Two of the biggest advantages of digital cameras is that you don’t have to wait to see if you “got the shot” and it costs nothing to experiment with different settings. Sunsets are a great place to try some different settings – just to see what happens.
Here’s a few general tips to get great sunsets.
1. Set your camera to a low number ISO (200 or 400) and use a tripod. The low ISO gives you finer grain and less noise. The tripod is necessary because your exposures may be longer than you can successfully hold steady by hand.
2. Set your White Balance to Cloudy or Shade. Auto WB may or may not give you the rich colours of the sunset. But setting the WB to Cloudy or Shade will emphasize the warm colours.
3. Set your exposure manually and be careful where your meter is pointed. If you are using Spot metering or Centre-weighted metering, you may over or under expose and not get the colours you want. If the sun is in the metering area, the camera will under-expose giving you dark blobs with limited dark colours (Example 1)
If the meter is reading a darker foreground area then the opposite will happen and the colours will be washed out. (Example 2)
By setting your camera to M (manual) you can play with the shutter speed or the aperture until you get the effect you want (Example 3)

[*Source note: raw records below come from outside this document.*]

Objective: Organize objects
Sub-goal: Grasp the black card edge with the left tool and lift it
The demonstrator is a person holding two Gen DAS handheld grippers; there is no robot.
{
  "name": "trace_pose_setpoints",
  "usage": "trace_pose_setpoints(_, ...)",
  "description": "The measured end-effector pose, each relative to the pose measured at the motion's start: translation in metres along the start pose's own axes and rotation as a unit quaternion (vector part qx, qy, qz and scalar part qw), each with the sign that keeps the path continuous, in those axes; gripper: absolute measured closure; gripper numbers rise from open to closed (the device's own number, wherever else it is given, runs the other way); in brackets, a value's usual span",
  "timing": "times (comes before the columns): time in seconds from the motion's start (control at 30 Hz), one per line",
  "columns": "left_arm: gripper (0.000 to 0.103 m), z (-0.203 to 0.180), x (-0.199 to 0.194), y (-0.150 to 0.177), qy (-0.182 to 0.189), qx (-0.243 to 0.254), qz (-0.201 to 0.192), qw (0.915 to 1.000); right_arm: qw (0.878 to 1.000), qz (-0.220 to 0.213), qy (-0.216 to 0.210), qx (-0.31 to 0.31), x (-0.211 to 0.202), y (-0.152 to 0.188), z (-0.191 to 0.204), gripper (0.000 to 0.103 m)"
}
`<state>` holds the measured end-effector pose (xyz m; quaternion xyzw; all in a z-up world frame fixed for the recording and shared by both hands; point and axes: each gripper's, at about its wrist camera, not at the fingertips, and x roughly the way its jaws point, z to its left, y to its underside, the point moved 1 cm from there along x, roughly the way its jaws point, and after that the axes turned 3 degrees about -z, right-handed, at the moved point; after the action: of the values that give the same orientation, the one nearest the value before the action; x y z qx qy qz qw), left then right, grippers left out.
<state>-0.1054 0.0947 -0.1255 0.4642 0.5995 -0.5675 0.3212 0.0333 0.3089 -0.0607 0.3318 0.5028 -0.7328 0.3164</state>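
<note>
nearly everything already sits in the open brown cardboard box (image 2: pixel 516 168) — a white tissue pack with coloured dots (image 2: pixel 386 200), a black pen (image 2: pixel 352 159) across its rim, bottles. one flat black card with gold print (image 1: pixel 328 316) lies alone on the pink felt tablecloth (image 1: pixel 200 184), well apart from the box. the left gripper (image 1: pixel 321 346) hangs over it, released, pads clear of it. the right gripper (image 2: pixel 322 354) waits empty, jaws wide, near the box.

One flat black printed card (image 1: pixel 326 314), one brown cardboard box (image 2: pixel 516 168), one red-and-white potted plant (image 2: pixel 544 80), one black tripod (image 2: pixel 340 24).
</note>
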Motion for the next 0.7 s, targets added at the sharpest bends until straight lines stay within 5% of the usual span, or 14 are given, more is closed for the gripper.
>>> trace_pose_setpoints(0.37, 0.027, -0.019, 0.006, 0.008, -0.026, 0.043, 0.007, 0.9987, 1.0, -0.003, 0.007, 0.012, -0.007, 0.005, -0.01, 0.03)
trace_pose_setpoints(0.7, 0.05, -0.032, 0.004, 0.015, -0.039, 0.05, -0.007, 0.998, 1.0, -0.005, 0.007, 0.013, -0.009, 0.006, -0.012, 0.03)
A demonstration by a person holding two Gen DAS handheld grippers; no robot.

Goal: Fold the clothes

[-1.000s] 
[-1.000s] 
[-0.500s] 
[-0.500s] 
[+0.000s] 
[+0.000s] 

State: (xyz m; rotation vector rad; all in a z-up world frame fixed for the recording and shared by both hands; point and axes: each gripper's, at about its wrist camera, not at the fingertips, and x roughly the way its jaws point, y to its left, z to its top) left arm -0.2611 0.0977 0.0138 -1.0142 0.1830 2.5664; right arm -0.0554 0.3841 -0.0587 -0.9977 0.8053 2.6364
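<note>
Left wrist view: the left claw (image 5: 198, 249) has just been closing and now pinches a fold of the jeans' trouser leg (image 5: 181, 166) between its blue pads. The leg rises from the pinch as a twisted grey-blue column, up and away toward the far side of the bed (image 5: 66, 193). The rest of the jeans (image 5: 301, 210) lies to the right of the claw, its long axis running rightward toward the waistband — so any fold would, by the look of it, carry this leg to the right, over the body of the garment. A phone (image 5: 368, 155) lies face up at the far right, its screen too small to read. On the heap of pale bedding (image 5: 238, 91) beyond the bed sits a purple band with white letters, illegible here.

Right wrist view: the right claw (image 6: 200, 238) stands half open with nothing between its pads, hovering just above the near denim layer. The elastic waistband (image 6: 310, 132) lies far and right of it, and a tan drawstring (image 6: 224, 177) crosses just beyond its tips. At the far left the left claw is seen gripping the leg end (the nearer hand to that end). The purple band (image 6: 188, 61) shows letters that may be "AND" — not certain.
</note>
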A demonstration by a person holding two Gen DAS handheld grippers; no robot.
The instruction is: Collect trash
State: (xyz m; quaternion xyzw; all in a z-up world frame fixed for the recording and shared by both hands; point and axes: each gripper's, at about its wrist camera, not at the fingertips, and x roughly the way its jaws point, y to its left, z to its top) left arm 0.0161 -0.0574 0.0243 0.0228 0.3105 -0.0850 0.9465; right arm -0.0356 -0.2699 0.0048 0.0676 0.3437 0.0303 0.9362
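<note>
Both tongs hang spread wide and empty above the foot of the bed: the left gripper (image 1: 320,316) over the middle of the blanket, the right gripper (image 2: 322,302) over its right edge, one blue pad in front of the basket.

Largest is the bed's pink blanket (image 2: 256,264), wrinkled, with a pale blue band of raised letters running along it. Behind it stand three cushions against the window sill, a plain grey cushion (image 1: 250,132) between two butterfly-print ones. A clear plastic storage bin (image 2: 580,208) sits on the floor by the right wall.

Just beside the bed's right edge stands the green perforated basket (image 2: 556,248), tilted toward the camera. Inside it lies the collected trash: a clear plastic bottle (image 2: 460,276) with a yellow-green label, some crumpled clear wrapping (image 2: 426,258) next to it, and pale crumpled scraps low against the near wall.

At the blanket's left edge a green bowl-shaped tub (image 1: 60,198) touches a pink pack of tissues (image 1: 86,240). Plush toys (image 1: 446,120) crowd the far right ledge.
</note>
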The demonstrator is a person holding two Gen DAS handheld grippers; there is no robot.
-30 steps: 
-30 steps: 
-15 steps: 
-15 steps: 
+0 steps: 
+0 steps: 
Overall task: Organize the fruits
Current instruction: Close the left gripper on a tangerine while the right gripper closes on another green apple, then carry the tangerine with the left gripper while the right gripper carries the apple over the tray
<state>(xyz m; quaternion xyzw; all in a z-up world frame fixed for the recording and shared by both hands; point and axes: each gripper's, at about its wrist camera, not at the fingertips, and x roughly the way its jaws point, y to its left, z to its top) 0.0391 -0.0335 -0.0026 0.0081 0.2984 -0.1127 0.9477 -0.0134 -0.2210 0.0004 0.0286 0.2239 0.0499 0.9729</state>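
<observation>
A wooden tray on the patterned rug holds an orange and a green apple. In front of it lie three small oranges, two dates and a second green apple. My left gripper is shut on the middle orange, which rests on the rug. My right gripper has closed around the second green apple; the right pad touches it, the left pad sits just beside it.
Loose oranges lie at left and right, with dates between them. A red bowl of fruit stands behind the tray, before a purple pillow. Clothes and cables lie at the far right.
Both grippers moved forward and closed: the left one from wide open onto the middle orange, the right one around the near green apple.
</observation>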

If your camera does not have manual exposure, you can force the camera to over or under expose by using the Exposure Compensation button. This allows you to tell the camera to over/under expose on purpose. Try a few settings to see which one works best. Don’t forget to reset your camera to “Normal” when you are done.
Rule of Thirds
Notice in the above example the use of the rule of thirds. The horizon is set in the lower third of the picture (and it is level). This is more visually interesting than being dead centre. If the sun is in the picture, it doesn’t need to be in the centre either. Try moving it off to one side (usually the right works best).
Other Sun Effects
If you are waiting for a sunset, there may be some other interesting photo-ops. My wife Lianne took this shot with her Point-and-Shoot Panasonic Lumix camera and captured the rays of sunshine streaming through the clouds. Notice how she also framed it in the camera by including some of the shoreline.